◆ THE TASK
Across the records below, how many lines contain the string "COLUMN"? Give the number by itself.

START DATA FOR THIS TASK

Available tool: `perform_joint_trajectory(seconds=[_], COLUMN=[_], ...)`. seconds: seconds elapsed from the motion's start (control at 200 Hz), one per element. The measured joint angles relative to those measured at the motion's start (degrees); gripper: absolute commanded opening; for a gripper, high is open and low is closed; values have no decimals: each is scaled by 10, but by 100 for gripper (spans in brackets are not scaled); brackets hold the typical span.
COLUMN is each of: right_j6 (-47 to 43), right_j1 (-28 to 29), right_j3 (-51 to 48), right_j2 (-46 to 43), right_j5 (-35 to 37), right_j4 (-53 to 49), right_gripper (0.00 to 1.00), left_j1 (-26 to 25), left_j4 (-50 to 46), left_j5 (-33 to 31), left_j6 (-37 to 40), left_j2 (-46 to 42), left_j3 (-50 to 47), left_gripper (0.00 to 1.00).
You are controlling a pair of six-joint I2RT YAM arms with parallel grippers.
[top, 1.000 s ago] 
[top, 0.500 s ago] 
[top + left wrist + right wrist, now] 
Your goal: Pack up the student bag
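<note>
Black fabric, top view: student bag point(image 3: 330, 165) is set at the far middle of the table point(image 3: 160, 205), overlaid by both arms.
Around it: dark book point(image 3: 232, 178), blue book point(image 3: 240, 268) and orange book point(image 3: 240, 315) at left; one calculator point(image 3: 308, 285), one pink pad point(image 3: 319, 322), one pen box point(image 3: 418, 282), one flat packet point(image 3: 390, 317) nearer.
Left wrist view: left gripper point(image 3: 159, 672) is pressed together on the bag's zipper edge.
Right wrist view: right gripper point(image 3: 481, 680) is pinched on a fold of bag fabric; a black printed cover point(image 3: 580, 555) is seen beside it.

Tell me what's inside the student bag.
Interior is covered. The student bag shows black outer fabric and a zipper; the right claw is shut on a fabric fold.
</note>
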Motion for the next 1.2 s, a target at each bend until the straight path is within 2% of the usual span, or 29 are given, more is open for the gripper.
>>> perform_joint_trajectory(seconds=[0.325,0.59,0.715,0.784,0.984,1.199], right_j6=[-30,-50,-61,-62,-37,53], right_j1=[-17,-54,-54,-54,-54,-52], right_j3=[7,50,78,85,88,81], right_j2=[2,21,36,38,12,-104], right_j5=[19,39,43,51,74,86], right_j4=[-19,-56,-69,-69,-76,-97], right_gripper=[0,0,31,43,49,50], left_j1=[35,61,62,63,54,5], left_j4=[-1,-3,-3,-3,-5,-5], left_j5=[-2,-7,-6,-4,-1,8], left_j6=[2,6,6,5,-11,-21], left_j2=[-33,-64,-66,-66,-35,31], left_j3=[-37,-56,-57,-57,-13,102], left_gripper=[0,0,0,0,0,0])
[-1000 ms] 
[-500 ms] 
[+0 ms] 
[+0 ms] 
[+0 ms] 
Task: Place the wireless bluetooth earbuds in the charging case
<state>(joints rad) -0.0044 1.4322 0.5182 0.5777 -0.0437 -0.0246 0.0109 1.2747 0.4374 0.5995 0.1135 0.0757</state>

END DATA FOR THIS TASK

◆ ANSWER SECTION
2